(Beginning of SUPPLIED ENTRIES)
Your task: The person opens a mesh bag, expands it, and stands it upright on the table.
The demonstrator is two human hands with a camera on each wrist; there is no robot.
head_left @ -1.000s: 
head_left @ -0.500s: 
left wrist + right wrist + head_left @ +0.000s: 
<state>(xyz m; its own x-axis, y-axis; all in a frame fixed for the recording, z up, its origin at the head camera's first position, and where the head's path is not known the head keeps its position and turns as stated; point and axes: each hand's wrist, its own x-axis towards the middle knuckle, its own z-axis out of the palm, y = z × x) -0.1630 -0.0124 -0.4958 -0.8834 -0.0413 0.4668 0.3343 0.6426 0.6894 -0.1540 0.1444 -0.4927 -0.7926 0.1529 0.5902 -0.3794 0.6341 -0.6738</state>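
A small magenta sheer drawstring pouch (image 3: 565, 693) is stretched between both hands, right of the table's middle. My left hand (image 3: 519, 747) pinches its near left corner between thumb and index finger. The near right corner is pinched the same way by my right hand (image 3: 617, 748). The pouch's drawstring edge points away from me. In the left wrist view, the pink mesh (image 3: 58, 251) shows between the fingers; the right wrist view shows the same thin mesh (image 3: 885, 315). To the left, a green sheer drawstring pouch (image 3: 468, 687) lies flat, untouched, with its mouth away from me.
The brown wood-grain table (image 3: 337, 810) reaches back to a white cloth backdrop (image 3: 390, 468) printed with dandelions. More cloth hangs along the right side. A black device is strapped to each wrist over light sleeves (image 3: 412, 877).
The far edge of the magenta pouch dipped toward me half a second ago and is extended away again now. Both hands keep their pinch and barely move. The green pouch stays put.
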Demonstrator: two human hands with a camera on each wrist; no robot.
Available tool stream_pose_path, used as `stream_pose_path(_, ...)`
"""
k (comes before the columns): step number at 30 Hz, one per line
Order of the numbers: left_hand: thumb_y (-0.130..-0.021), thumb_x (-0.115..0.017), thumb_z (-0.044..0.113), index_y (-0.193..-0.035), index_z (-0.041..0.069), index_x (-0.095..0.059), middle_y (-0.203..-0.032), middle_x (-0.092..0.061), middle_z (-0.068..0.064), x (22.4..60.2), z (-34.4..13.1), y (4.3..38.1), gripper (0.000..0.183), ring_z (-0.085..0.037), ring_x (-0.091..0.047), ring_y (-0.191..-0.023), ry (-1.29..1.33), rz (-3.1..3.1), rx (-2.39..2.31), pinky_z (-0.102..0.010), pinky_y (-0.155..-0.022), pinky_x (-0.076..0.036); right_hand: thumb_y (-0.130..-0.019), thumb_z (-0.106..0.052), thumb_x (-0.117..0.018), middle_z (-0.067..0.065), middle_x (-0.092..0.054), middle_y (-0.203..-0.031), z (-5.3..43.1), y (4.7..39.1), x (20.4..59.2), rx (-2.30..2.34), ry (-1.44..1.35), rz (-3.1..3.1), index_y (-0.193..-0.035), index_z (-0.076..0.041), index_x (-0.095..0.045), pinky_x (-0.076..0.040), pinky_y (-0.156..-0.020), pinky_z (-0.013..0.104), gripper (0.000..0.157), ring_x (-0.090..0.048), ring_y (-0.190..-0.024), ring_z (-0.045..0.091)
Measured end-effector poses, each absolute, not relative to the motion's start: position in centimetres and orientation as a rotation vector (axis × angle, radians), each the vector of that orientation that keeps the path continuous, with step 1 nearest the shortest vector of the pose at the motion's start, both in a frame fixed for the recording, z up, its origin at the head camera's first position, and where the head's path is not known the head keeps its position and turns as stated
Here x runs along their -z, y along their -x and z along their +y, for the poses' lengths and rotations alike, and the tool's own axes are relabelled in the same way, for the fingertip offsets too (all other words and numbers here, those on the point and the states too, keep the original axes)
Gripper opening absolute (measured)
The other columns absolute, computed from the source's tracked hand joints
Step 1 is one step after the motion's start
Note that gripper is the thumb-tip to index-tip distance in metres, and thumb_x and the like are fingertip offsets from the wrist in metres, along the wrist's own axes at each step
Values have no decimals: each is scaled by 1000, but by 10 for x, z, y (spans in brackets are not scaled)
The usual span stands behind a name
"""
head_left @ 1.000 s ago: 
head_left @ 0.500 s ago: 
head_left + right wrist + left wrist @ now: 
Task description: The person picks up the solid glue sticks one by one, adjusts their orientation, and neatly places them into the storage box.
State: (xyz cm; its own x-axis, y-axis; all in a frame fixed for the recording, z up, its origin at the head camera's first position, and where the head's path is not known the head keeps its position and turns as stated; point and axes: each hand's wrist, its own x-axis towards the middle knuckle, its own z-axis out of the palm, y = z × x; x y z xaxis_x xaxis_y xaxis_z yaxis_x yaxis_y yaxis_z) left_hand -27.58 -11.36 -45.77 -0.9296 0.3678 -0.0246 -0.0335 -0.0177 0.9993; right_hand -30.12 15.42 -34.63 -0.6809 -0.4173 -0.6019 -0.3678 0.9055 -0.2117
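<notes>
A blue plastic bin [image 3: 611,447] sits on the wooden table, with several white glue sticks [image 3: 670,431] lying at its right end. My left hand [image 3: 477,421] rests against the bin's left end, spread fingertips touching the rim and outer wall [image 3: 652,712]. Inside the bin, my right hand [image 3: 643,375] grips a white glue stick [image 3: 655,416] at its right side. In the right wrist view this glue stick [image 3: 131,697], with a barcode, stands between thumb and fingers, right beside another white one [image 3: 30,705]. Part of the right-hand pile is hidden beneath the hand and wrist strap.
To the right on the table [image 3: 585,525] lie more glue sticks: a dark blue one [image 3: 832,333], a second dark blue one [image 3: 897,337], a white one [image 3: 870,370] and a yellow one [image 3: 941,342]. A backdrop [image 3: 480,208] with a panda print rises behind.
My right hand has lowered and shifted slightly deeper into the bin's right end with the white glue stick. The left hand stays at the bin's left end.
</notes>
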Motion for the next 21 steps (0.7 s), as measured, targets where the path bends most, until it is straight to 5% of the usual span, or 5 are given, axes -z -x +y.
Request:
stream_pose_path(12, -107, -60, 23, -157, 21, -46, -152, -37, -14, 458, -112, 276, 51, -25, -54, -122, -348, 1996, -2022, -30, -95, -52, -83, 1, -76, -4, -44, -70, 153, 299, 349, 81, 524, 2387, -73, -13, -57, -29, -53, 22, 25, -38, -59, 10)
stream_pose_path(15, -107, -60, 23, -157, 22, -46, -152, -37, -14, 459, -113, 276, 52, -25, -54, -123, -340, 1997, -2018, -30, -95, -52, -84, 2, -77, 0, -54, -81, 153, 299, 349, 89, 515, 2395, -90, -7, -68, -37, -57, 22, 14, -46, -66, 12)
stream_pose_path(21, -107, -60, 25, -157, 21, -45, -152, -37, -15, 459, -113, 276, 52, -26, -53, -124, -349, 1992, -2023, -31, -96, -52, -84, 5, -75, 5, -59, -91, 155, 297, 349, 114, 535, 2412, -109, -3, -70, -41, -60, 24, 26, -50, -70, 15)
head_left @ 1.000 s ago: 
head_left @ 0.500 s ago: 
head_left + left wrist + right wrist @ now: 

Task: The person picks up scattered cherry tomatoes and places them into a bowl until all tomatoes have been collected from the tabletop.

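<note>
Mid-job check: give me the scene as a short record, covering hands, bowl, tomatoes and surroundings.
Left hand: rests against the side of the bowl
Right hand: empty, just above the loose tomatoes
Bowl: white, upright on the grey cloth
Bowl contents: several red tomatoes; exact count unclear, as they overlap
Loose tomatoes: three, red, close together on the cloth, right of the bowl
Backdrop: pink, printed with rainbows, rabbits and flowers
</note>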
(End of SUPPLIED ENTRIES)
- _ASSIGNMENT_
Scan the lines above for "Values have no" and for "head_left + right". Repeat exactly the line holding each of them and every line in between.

- _EXPECTED ANSWER_
Values have no decimals: each is scaled by 1000, but by 10 for x, z, y (spans in brackets are not scaled)
The usual span stands behind a name
"""
head_left @ 1.000 s ago: 
head_left @ 0.500 s ago: 
head_left + right wrist + left wrist @ now: 

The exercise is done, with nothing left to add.